The Mass followed the annual “Mananitas,” a musical tribute, which this year was livestreamed so that families could celebrate safely from their homes amid increased COVID-19-related public safety measures.
The celebration included a video of Aztec dancers honoring Mary, a Mariachi tribute and a rosary prayer led by Our Lady of Guadalupe expert Ernesto Vega and Catholic singer Yesenia Flores.
Several musical artists also serenaded “La Morenita” at the cathedral, which is home to the only known relic of the tilma of St. Juan Diego outside of the Basilica of Our Lady of Guadalupe in Mexico.
In the Archdiocese of Chicago Dec. 11, the image of Our Lady of Guadalupe was temporarily removed from the Des Plaines, Illinois, shrine to her and transferred to the Marian Chapel on the shrine grounds.
The transfer was made to prevent large crowds from gathering for the feast day amid the pandemic. A bouquet of roses was left in place of the image.
The shrine was closed from the afternoon of Dec. 11 to the morning of Dec. 13, when the image was returned to the shrine. Usually on Mary’s feast day, over 250,000 pilgrims visit the shrine in a 24-hour period from five different states
Chicago Cardinal Blase J. Cupich and shrine officials had asked pilgrims to celebrate the feast day in their homes.
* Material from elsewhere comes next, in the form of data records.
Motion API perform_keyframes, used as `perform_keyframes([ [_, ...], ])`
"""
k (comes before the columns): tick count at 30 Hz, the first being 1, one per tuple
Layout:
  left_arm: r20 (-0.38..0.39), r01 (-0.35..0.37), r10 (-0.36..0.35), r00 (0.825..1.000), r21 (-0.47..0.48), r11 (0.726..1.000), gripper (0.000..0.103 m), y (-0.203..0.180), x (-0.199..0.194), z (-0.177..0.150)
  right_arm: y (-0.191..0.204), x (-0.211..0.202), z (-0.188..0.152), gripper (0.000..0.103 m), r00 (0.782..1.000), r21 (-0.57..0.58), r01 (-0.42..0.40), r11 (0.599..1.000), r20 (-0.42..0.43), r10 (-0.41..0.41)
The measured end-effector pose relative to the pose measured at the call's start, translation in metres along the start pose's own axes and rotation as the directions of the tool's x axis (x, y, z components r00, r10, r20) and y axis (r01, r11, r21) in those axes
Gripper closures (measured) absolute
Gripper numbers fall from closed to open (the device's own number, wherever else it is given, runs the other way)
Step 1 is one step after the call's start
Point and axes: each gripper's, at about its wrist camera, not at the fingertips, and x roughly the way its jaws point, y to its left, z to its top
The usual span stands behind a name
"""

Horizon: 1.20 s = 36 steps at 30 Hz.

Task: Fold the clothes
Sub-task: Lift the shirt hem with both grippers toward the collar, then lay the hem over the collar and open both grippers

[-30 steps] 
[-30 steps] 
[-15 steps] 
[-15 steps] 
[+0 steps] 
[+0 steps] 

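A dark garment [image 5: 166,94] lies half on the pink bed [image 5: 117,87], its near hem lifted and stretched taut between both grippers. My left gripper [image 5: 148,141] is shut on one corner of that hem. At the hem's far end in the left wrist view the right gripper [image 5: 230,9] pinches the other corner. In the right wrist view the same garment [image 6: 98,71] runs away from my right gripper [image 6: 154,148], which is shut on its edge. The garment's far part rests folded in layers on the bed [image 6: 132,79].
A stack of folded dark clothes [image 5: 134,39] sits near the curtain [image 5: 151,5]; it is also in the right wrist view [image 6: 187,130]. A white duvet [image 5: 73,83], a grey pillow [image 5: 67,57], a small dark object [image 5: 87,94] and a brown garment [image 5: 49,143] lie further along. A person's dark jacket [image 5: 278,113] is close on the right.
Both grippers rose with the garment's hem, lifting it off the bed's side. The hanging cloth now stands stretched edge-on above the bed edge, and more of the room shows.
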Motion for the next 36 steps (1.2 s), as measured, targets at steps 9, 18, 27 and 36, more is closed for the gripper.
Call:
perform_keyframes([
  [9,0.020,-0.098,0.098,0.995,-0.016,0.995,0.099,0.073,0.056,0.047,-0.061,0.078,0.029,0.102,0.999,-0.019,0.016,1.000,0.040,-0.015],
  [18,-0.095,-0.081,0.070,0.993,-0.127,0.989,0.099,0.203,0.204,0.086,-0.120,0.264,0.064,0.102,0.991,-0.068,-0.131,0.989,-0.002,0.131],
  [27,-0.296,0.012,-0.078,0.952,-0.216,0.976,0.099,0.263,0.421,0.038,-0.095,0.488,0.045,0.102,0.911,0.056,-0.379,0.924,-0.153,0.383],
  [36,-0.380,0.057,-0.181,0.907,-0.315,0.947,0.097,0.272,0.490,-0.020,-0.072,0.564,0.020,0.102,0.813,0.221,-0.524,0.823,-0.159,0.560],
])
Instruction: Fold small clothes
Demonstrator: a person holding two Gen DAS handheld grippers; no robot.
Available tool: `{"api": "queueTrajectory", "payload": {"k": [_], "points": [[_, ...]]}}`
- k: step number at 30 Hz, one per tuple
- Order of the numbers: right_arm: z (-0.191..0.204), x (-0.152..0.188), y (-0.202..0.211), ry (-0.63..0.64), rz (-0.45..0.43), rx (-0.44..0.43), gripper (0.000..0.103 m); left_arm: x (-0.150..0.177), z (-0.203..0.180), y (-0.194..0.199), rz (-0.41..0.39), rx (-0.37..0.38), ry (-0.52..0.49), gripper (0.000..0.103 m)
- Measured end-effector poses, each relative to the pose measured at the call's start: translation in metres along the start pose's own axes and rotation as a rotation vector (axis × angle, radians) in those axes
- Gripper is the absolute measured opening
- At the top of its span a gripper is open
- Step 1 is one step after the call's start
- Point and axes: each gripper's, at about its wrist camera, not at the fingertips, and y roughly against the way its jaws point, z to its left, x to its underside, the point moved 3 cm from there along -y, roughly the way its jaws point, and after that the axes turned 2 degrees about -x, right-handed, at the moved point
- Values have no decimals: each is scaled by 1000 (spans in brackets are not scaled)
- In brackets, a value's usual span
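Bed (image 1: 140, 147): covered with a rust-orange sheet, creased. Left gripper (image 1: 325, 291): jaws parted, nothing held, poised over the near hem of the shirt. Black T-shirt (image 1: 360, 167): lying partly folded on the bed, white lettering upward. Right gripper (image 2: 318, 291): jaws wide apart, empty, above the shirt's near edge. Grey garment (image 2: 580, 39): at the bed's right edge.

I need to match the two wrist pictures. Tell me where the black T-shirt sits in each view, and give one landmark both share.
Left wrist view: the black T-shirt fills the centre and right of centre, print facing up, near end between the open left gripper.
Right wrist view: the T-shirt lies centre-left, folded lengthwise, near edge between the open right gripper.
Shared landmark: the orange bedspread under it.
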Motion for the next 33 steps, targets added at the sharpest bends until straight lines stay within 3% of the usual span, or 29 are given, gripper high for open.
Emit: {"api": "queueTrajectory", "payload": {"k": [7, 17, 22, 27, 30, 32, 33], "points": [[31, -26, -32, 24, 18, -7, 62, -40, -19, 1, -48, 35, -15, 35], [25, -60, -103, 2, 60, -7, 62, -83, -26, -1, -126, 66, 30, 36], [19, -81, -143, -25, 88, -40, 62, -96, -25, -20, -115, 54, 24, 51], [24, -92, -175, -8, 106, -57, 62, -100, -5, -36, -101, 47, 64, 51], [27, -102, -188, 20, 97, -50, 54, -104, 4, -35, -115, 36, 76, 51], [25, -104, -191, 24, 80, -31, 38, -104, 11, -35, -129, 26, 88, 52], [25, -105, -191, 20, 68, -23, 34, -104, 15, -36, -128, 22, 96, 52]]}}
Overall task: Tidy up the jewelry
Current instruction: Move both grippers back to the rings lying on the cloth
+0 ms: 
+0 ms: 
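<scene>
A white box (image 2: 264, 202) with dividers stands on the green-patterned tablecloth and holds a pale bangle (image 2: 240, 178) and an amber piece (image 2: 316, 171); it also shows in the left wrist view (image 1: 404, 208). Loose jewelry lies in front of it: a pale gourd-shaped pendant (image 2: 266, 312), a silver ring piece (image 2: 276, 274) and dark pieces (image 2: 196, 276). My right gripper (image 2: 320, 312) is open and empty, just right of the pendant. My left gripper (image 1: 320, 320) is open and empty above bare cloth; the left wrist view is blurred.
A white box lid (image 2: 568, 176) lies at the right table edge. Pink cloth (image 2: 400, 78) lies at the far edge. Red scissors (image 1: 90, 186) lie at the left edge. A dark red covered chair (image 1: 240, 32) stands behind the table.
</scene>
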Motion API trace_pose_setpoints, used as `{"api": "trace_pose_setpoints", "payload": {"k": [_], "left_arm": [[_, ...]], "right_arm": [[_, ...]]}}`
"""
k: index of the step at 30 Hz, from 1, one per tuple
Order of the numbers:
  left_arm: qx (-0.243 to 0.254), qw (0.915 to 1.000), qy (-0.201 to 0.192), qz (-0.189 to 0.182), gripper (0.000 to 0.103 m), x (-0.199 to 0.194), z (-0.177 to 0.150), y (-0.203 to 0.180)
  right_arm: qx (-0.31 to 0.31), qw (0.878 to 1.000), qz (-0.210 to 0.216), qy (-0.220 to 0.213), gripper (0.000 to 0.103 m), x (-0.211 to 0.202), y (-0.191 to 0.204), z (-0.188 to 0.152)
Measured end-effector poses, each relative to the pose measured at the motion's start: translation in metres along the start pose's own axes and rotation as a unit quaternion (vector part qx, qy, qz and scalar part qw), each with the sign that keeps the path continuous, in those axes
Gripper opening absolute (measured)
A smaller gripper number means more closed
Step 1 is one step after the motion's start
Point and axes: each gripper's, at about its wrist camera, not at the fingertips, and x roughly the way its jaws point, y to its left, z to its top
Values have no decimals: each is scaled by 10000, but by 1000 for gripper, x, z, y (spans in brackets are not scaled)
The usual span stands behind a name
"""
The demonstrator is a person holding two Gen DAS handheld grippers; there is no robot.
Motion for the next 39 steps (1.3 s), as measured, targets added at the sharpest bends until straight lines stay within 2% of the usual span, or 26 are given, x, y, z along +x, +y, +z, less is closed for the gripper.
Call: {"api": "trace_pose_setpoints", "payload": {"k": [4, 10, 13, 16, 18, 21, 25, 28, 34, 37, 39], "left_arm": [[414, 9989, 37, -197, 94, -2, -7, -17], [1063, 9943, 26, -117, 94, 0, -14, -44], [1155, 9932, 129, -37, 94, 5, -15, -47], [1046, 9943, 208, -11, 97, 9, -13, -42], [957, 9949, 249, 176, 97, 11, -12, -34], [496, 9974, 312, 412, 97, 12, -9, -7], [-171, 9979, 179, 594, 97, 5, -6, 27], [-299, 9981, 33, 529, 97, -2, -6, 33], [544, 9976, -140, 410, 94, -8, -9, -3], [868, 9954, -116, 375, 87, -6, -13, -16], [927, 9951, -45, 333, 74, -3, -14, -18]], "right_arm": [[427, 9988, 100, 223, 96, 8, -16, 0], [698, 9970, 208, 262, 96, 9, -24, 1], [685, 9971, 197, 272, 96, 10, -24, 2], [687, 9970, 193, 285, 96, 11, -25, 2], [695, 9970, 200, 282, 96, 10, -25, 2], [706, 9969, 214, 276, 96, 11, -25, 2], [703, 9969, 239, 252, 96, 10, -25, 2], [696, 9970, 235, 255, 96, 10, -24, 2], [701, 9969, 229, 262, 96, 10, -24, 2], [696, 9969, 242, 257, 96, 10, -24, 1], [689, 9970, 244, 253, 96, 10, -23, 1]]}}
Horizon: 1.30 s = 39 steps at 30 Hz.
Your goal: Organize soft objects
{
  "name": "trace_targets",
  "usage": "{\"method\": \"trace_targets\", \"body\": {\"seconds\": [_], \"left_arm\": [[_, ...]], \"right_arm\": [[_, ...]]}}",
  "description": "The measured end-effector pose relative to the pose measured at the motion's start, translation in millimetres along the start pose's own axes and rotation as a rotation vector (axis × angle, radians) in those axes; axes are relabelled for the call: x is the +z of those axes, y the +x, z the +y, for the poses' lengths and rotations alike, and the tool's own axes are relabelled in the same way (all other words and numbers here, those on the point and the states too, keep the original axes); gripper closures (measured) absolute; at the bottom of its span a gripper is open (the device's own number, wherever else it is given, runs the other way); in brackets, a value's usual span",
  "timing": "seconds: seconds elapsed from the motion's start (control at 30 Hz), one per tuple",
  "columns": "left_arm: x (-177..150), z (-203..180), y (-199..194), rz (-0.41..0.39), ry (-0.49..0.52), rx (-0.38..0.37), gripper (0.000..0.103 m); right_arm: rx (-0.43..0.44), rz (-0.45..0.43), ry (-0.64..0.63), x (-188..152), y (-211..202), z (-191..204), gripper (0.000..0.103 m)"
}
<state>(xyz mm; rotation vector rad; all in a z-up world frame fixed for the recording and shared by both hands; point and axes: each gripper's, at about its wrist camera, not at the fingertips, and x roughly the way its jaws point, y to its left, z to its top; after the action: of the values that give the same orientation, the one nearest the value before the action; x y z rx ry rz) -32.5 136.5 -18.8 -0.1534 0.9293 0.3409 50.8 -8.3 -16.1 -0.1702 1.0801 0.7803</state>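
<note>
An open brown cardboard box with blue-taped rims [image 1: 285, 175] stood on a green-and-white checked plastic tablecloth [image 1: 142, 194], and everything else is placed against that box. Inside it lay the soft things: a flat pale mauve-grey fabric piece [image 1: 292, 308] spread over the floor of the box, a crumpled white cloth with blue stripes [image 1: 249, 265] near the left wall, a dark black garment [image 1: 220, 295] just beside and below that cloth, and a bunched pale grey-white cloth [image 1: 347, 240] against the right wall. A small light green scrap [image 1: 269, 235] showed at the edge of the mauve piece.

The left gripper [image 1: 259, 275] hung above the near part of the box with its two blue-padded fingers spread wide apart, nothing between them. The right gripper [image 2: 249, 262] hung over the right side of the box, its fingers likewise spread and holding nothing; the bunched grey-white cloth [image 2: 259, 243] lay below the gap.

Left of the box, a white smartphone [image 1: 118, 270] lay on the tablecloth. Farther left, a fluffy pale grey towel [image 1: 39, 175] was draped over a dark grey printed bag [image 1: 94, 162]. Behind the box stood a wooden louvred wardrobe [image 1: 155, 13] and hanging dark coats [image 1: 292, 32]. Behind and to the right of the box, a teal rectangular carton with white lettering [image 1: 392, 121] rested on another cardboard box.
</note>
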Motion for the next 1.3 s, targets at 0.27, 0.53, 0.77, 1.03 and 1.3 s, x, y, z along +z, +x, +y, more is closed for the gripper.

“The COVID-19 pandemic has caused much hardship and pain for so many,” Father Esequiel Sanchez, the shrine’s rector, said in a statement. “The message of comfort offered by Our Lady of Guadalupe to St. Juan Diego: ‘Am I not here, I, who am your mother?’ extends particularly to us today.”
Even without the usual observance of the feast at the shrine this year, “it is still a time of prayer, petition and hope,” the priest said.